Eckstrom played two videos of the minute-long attack in court on Monday, just as he did during Defendant 1’s disposition hearing. Defendant 2 looked down and plugged her ears through the duration of the videos.
Defendant 2’s mother testified that her daughter’s actions were “out of body.”
“She just knows that she would have never done anything like that before,” she said. “That’s not my daughter in (the video) because she’s never done anything like that or even spoken to anyone like that.”

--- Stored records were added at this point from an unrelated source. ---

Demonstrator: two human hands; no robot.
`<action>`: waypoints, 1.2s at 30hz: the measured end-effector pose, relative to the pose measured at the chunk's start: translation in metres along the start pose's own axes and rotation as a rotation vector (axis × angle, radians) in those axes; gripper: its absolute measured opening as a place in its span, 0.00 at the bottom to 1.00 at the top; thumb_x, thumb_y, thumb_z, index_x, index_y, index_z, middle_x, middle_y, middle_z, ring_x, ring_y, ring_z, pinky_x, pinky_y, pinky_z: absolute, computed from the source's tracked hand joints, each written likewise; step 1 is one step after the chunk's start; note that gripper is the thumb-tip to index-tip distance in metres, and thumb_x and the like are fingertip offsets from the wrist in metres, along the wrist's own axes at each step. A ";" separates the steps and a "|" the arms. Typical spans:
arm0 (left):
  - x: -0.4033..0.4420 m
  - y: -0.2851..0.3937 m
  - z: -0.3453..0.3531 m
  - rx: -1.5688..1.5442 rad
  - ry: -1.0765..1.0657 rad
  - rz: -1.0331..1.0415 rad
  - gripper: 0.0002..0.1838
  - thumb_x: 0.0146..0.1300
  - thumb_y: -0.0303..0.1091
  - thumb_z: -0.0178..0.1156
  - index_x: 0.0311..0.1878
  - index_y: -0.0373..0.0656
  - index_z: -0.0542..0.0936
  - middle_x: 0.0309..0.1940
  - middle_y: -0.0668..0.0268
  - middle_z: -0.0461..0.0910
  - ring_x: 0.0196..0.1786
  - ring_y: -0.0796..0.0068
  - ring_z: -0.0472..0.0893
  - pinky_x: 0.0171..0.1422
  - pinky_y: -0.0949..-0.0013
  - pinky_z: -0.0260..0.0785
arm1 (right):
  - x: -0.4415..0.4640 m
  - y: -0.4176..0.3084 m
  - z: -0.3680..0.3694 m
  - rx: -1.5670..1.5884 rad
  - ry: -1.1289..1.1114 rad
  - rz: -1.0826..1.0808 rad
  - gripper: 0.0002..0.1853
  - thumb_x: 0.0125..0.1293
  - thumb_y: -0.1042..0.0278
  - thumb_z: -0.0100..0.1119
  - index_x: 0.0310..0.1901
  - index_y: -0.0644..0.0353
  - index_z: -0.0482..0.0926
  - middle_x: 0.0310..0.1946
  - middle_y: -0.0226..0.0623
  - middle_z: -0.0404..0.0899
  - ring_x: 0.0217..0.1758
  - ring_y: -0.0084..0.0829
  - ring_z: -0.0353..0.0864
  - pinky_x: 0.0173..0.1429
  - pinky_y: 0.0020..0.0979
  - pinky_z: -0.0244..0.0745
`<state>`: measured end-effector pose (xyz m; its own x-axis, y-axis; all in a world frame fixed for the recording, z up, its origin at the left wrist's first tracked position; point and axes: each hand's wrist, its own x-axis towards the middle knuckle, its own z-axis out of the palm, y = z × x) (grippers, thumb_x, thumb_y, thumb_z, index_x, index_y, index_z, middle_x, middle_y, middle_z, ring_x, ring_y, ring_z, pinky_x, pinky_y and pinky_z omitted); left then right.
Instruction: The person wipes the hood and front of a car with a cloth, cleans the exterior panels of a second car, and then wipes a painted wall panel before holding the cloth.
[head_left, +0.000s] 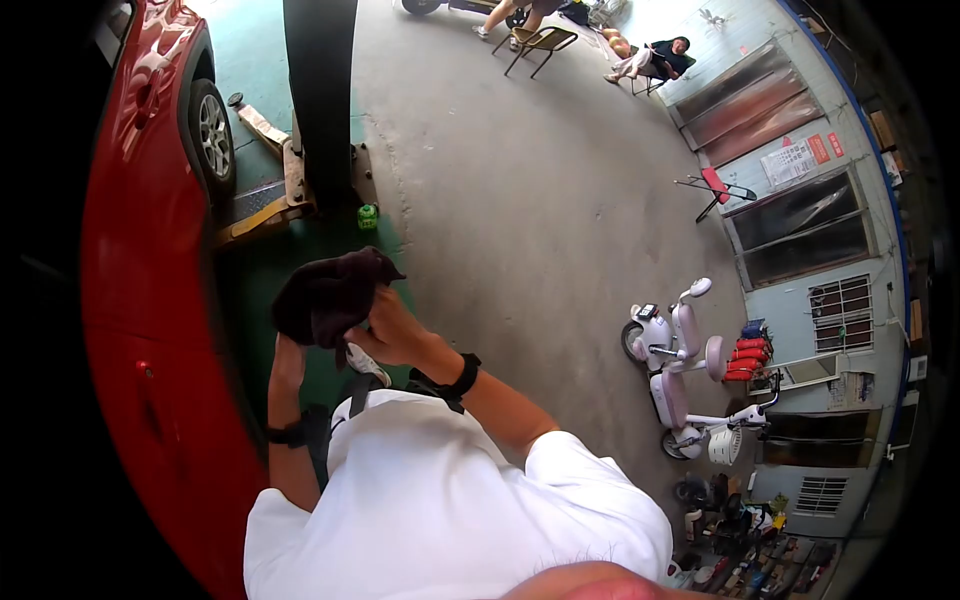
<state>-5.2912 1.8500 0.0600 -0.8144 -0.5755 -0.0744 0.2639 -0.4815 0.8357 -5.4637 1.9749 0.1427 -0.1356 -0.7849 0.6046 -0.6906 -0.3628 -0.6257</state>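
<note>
A dark maroon cloth point(325, 295) hangs bunched between my two hands, in front of my body and beside the red car point(150, 320). My right hand point(395, 332) grips its right side, the fingers closed around the fabric. From below, my left hand point(288, 362) supports the left part of the cloth; most of its fingers are hidden under the folds. Each wrist wears a black band.
A black lift post point(320, 90) with a lift arm point(265, 220) stands ahead by the car wheel point(212, 130). A green container point(368, 216) sits at its base. To the right are a scooter point(680, 370), a folding chair point(714, 190) and a seated person point(660, 62).
</note>
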 end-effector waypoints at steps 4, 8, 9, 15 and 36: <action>0.086 -0.001 0.018 0.004 -0.140 -0.098 0.39 0.70 0.60 0.53 0.73 0.39 0.65 0.65 0.59 0.72 0.67 0.68 0.74 0.71 0.62 0.67 | -0.006 0.054 -0.036 0.012 0.119 0.282 0.24 0.62 0.71 0.62 0.59 0.66 0.71 0.59 0.57 0.73 0.63 0.60 0.72 0.66 0.45 0.69; 0.143 0.033 0.056 0.137 -0.227 -0.151 0.32 0.73 0.52 0.55 0.72 0.45 0.64 0.58 0.68 0.74 0.59 0.77 0.76 0.64 0.73 0.70 | -0.001 0.118 -0.057 -0.127 0.266 0.377 0.23 0.61 0.78 0.61 0.59 0.65 0.72 0.52 0.52 0.81 0.56 0.51 0.81 0.60 0.43 0.74; 0.161 0.036 0.053 0.140 -0.226 -0.155 0.32 0.73 0.52 0.55 0.72 0.45 0.64 0.58 0.68 0.74 0.59 0.77 0.76 0.64 0.73 0.70 | 0.005 0.131 -0.064 -0.056 0.292 0.523 0.25 0.62 0.76 0.63 0.61 0.66 0.70 0.53 0.53 0.80 0.57 0.53 0.80 0.60 0.43 0.75; 0.265 0.044 0.049 0.339 -0.273 0.004 0.24 0.66 0.33 0.64 0.63 0.42 0.70 0.56 0.64 0.74 0.57 0.76 0.76 0.62 0.75 0.69 | 0.061 0.232 -0.067 0.097 0.436 0.465 0.26 0.63 0.69 0.65 0.61 0.66 0.69 0.47 0.49 0.83 0.54 0.46 0.84 0.55 0.41 0.78; 0.548 0.217 0.005 1.627 0.072 0.866 0.44 0.53 0.24 0.70 0.74 0.54 0.63 0.61 0.44 0.72 0.61 0.41 0.75 0.66 0.47 0.70 | 0.384 0.380 -0.077 -0.056 0.258 -0.044 0.31 0.58 0.72 0.60 0.66 0.62 0.69 0.68 0.57 0.65 0.72 0.61 0.59 0.76 0.53 0.55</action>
<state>-5.6825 1.4332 0.2037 -0.7064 -0.3290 0.6267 -0.1893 0.9410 0.2805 -5.8325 1.5741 0.1749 -0.2766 -0.6124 0.7406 -0.7373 -0.3591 -0.5723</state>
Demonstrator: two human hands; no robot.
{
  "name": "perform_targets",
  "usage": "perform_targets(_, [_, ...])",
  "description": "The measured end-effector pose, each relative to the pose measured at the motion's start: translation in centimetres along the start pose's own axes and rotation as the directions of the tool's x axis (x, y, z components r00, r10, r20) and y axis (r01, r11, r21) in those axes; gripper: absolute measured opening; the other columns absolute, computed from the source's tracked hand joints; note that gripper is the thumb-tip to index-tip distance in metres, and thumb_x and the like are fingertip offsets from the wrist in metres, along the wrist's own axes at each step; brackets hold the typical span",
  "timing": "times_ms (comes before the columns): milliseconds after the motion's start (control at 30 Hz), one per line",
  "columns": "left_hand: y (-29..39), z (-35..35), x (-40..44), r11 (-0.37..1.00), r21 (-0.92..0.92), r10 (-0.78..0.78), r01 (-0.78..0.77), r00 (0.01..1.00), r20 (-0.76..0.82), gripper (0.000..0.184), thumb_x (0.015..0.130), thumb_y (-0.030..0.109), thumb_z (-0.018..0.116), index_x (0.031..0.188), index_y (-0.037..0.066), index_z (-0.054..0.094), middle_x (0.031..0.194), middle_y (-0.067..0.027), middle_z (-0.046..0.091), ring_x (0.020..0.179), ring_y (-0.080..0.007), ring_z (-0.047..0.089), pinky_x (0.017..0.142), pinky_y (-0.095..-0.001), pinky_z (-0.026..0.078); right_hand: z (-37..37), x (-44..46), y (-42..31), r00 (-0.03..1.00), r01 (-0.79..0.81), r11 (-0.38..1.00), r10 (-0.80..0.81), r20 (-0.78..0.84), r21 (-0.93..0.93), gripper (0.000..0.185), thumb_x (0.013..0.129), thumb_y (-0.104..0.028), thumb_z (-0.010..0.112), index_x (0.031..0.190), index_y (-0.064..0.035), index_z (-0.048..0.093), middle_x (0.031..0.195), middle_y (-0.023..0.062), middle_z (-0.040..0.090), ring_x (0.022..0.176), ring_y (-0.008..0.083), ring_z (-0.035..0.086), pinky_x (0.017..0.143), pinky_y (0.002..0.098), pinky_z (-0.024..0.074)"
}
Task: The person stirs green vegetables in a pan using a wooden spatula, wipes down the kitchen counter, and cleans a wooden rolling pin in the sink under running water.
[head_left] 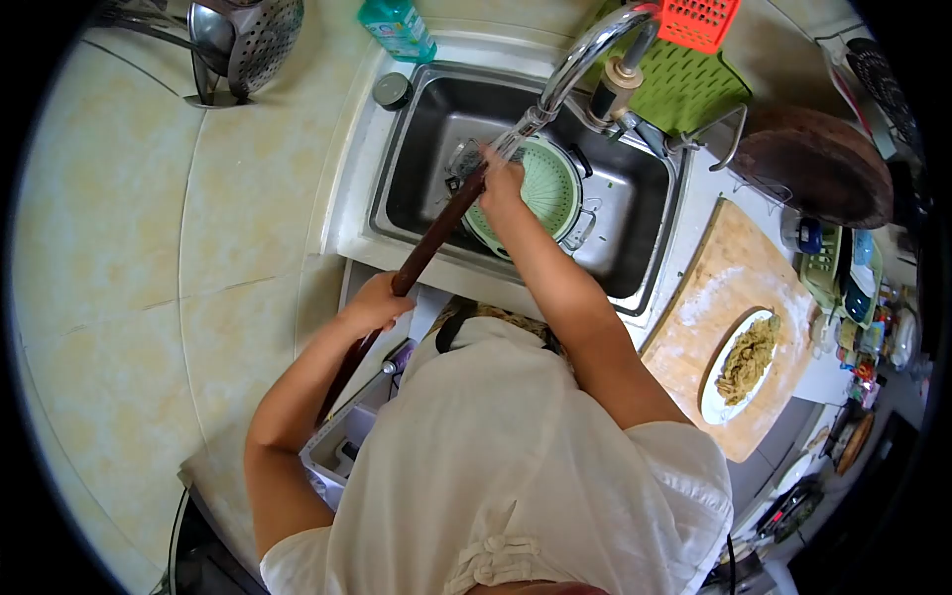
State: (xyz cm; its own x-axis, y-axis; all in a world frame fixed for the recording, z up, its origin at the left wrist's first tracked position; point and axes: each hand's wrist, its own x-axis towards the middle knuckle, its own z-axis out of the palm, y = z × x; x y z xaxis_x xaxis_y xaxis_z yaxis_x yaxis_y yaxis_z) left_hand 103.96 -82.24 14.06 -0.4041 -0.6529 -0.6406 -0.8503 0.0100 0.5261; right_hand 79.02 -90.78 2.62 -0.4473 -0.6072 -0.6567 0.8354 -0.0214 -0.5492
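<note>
A long, dark brown wooden rolling pin [433,243] slants from beside my body up over the sink, its far end under the faucet. My left hand [377,302] is closed around its middle part, near the sink's front edge. My right hand [502,181] is closed on the far end, where water runs from the faucet [580,61] onto the fingers and wood. Below, a light green strainer basket [550,183] sits in the steel sink [627,213], over a pot whose handles show. The lower end of the pin is partly hidden behind my left forearm.
Right of the sink lies a floury wooden board [694,288] with an oval plate [710,397] of brownish food. A green soap bottle [397,30] and round grey lid [392,91] stand at the sink's back left. A dark round pan [818,167] leans at right.
</note>
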Motion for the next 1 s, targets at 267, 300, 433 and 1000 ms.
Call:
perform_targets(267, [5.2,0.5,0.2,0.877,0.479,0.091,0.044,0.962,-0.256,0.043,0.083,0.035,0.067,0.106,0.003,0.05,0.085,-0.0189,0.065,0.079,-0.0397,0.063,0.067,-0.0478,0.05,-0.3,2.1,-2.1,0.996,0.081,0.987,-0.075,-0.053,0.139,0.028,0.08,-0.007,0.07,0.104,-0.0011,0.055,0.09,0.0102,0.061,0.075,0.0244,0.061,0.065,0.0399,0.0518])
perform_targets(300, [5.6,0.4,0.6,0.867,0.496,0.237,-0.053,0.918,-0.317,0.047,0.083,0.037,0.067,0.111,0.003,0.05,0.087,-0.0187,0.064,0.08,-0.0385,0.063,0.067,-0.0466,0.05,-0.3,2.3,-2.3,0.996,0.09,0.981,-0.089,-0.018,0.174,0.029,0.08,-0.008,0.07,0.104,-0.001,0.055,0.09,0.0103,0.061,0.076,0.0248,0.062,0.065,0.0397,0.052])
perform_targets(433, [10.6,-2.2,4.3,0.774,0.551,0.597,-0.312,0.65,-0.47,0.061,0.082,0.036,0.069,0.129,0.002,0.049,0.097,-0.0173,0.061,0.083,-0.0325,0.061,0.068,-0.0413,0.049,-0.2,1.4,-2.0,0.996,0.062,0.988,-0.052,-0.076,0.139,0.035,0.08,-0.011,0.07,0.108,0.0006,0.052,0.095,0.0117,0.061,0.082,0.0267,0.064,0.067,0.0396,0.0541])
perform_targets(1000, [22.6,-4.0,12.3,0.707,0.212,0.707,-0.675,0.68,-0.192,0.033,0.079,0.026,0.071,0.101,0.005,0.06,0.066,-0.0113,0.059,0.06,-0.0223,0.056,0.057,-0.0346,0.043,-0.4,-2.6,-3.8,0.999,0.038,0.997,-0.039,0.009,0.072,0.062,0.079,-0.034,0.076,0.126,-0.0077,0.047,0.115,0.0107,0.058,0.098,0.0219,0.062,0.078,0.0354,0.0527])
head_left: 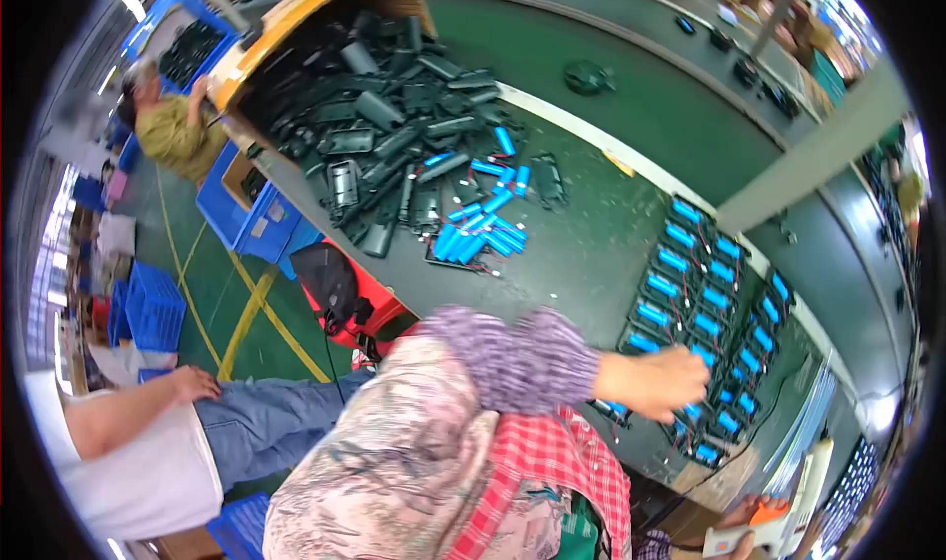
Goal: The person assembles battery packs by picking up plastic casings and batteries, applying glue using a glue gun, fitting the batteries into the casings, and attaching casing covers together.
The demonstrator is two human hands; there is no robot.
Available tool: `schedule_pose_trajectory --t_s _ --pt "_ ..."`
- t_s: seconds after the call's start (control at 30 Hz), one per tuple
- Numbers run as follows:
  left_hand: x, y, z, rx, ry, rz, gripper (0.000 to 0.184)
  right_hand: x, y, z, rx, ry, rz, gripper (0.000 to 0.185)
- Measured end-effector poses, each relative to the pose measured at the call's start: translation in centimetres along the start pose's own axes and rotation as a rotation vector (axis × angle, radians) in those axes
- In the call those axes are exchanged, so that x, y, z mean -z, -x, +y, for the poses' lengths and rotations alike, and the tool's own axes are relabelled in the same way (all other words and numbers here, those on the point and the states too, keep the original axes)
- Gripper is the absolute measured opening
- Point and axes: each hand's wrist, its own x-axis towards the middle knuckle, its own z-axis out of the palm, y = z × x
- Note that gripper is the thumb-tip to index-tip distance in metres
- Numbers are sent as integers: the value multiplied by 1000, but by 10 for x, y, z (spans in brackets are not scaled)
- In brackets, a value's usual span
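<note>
At a green workbench (601, 210), a glue gun (810, 491) fills the grip of the right hand (733, 530); the left hand (652, 381), fingers curled (on what, I can't tell), is over rows of blue cells (706, 325), which a dragging wrist could knock askew.

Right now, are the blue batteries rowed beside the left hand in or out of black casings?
In, where visible: the blue batteries lie in black casings, dark edges framing them.

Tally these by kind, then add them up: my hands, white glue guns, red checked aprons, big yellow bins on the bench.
Hands: 2, left hand and right hand
White glue gun: 1
Red checked apron: 1
Big yellow bin: 1
Total: 5
</note>
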Motion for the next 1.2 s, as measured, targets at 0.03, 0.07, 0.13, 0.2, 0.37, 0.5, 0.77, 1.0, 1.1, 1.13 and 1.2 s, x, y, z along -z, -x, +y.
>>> schedule_pose_trajectory --t_s 0.03,0.07,0.13,0.2,0.37,0.5,0.77,1.0,1.1,1.13,1.2 --pt "-17 -16 -3 -27 -25 -27 55 20 -11 -5 2 78 -7 84" --pt "-39 -29 -8 -63 -64 35 56 17 -11 -9 49 107 61 83" --pt "-38 -28 -17 -106 -79 128 56 11 -57 12 169 -269 -479 78" --pt "-2 -13 -13 -75 10 136 57 12 -105 24 166 -552 -1034 72" --pt "158 110 -46 299 -243 491 56 -39 -122 13 -55 -582 -1387 67" --pt "272 195 -144 910 -655 303 77 -79 -67 -3 -156 -57 -367 70" --pt "344 216 -314 1210 -449 36 88 -145 -74 28 -203 191 -345 87" --pt "312 254 -302 873 -378 17 60 -168 -94 44 -213 304 -273 86" --pt "294 263 -268 750 -303 122 51 -165 -99 58 -272 290 -286 85" --pt "292 262 -256 729 -310 99 50 -168 -101 63 -289 279 -253 85" --pt "289 258 -237 675 -296 82 47 -175 -105 70 -313 259 -184 85"
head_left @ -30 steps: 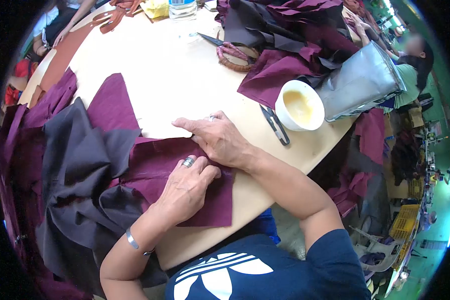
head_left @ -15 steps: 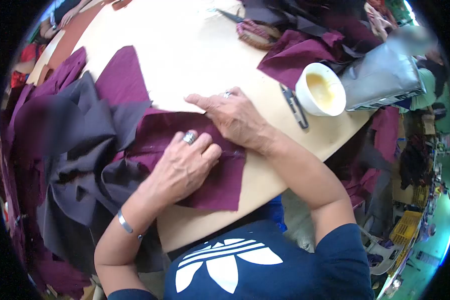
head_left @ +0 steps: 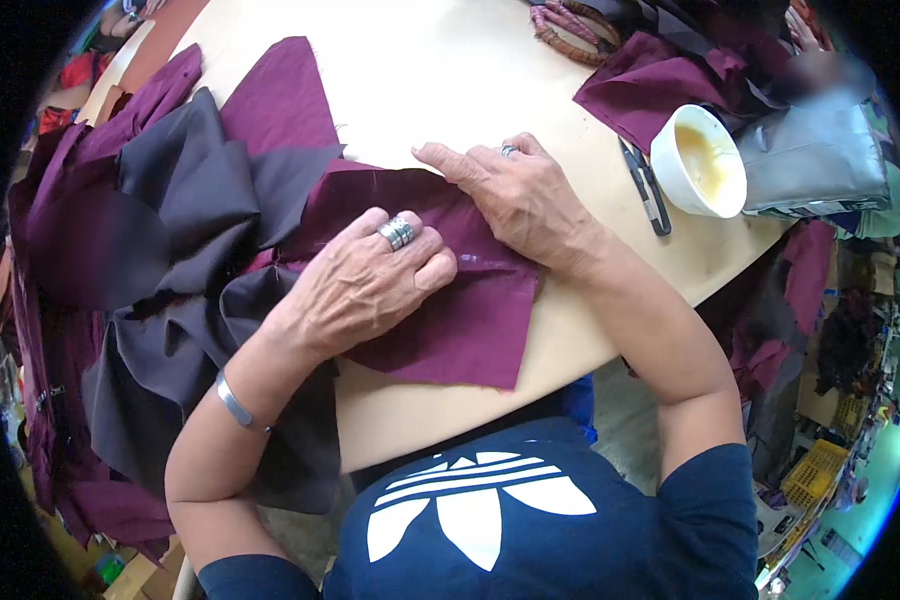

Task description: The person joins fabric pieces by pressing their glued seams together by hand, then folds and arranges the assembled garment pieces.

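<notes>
The maroon cloth [head_left: 460,335] is spread along the near edge of the pale bench [head_left: 400,420], under the curled left hand [head_left: 370,280] and the right hand [head_left: 530,205], its index finger extended; whether fabric is pinched by either cannot be told. A white bowl [head_left: 675,165] is set toward that edge's right end; beyond, a yellow crate [head_left: 813,472] is visible.

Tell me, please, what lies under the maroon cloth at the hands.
The table shows past the near and right edges of the cloth, which seems to lie on it. Anything else beneath is covered and cannot be seen.
</notes>
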Available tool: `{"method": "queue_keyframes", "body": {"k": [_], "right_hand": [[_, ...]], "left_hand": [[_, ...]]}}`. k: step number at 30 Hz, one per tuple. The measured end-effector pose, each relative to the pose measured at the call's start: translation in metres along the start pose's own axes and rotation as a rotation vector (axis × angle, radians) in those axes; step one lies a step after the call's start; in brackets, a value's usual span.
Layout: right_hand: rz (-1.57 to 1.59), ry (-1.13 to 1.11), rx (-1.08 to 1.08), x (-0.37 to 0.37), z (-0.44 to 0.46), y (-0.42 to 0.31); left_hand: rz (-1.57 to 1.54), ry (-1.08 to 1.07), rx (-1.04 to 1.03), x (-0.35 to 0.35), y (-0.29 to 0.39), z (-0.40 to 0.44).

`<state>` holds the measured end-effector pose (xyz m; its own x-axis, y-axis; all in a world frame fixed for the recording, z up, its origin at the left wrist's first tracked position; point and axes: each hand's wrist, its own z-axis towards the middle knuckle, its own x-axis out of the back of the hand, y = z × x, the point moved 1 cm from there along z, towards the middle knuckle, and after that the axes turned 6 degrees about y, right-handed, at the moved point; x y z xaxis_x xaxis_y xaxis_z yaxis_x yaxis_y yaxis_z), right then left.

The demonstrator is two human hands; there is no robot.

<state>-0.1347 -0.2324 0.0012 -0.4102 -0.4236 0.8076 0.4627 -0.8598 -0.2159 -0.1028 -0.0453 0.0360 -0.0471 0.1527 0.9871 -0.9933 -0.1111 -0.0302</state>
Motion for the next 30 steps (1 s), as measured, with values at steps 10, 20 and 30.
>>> {"method": "queue_keyframes", "body": {"k": [10,20,30], "right_hand": [[0.004,0.059,0.037,-0.004,-0.001,0.002],[-0.001,0.026,0.021,-0.003,-0.001,0.001],[-0.001,0.037,0.018,-0.007,-0.002,0.002]], "left_hand": [[-0.032,0.013,-0.101,-0.001,-0.010,-0.005],[-0.008,-0.085,-0.051,0.010,-0.017,-0.004],[0.168,-0.144,-0.094,0.008,-0.015,-0.012]]}}
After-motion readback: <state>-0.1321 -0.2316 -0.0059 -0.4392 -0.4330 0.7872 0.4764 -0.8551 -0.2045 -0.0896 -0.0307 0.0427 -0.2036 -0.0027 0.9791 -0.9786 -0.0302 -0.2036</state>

The girl’s mother said she knew her daughter committed the assault, but that she was under the influence of drugs that night and “wasn’t in her right mind.”
Both co-defendants’ attorneys had previously admitted that their clients had taken LSD before the attack.
Defendant 2 told Long she was sorry for what she had done.
“I do regret what I did, and I’m very sorry for it,” she said.
Long, before sentencing Defendant 2, said he had seen the pair of attack videos twice and called them “disturbing.”
“I wince at the kicking. I’ve seen a lot in my day, and it still makes me wince when I see it,” Long said.
The judge said Defendant 2’s inability to follow the conditions of her bond release was a sign that probation wouldn’t be the best disposition option.
Particularly disturbing, he said, were the comments the victim said Defendant 2 made in school over the past two months.
“I saw the victim testify in front of me today; she was under oath,” Long said. “And I find her absolutely believable.”
Long told Defendant 2 that had she been convicted of first-degree assault as an adult in Madison County, there would be a good chance she’d be going to prison. He asked Defendant 2 to use YRTC as an opportunity to grow and “put this behind you.”
“Your whole life is in front of you. You can make all kinds of changes,” the judge said. “As far as I’m concerned, we can’t undo what happened. What’s important is what we do from here on out.”
Defendant 2 will be housed at a YRTC facility until “age of majority,” which means any term she serves at said facility must expire when she is an adult.